Crash. His eyes snapped shut. From our first glance, blue eyes meeting brown, I knew he would be trouble. Not because he wouldn’t love me enough, but because he would — and then he wouldn’t — leaving me with a hole that could never be filled. One look drew me in.

Slam. The car door on his rusty Toyota. The same car he’d driven on that first date. As I traipsed down the porch steps in the cotton dress I’d bought for this occasion, he smiled, both substantial and unsubstantial. Like gentlemen of old, he’d opened the car door and held my hand as I climbed inside. Soft, sweet, gentle. After drinks and dinner, dancing and flirting, he kissed me and closed his teeth around my lip. Hard, strong, potent. Years of being meek trained me to pull away. Hot breath fogged up the windows. I realized I liked it and we crashed together again.

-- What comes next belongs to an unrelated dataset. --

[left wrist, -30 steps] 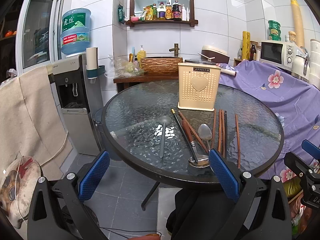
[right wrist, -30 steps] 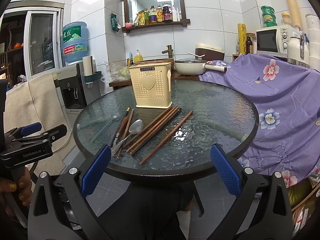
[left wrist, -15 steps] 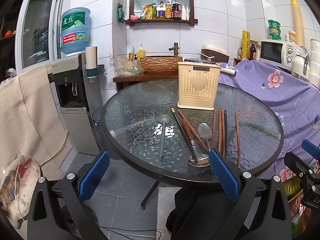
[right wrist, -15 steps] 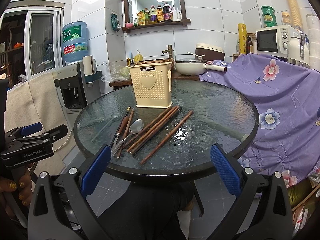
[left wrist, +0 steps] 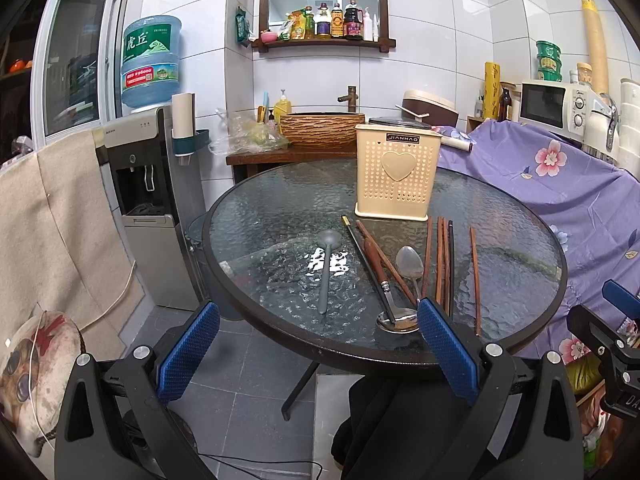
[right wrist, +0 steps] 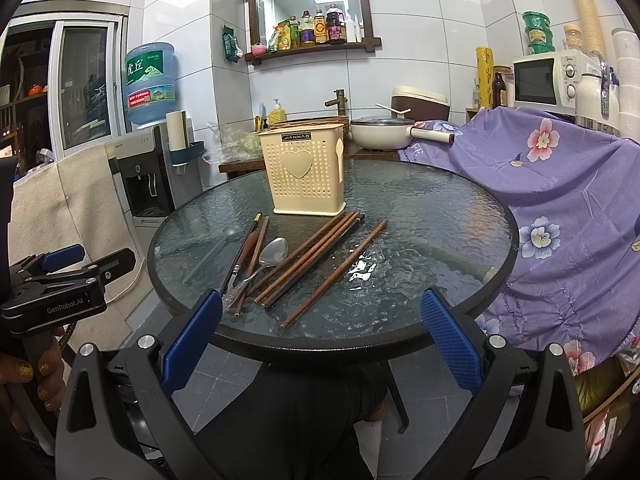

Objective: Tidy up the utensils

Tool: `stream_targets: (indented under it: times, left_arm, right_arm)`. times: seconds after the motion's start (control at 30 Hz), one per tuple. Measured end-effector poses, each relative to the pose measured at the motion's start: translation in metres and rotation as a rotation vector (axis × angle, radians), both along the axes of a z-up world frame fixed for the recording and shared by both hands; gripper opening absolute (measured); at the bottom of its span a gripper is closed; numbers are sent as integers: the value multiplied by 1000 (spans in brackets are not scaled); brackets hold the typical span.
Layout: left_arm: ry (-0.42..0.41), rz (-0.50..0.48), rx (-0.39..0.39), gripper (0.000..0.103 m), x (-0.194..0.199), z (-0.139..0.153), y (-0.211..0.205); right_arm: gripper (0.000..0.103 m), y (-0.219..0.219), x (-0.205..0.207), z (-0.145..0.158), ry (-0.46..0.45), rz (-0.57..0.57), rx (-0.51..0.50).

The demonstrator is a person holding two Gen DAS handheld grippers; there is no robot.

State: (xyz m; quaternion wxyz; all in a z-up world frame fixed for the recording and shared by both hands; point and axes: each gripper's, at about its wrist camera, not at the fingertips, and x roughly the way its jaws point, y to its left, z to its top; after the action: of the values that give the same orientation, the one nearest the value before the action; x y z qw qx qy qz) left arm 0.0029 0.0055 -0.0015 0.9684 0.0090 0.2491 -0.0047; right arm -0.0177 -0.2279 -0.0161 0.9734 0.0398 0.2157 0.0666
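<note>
Both claws wide open, empty, short of the desk (right wrist: 400,344): left claw (left wrist: 318,354), right claw (right wrist: 320,332). Chopsticks (right wrist: 308,254) and spoons (right wrist: 272,250) loose on glass before cream holder (right wrist: 306,172). Chopsticks likely light, stiff, slippery; pinch mid-shaft.

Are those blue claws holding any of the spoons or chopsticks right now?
No. The left claw and right claw are both open and empty; the utensils all lie on the glass table.
</note>
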Motion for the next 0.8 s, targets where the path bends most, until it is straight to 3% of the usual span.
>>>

Click. The buckle of the seatbelt I’d installed just before the first baby arrived. I warned him that the car seat would bounce the way he drove, but he only smiled that disarming way he did. So I bought the seatbelts and, nine months pregnant, attached them to the seats after he’d fallen asleep. Even when he held our sons for the first time, cradling each new, red infant, I could already envision the moment he’d hand the child back to me for good.

Clink. The key in the ignition. My fears grew as our sons passed through infancy to childhood. The bed turned cold on nights when he didn’t return until the early morning. I could only lie there and stare at the dark ceiling, wondering whether today would be the day. Repeating the silent prayer over and over: not today, please God, let us last one more day.

Vr-vr-vroom. The rusted engine took one, two, three tries to turn over. I almost hoped it wouldn’t start; maybe then I could imagine that this wasn’t happening. I didn’t want to admit I’d seen it coming. I hadn’t heeded the whispers from friends that he was dangerous. He wasn’t dangerous now: eyes closed, blood blooming from the wound to his temple, chest shuddering. He was still alive, buckled into the Toyota.

Whoosh. A slip of the match on the box. I marveled at how quickly the gas tank caught. It wouldn’t take long for someone to find him here, strapped into the conflagration. I wanted it to shine bright and hot.

I wasn’t a fool. An investigation would descend on the town, and his enemies and friends alike would be scrutinized. But the grieving widow? Invisible. I would leave this place, weeping about reliving bad memories and needing a fresh start. We would vanish.

He didn’t have to choose when to leave us — I chose for him.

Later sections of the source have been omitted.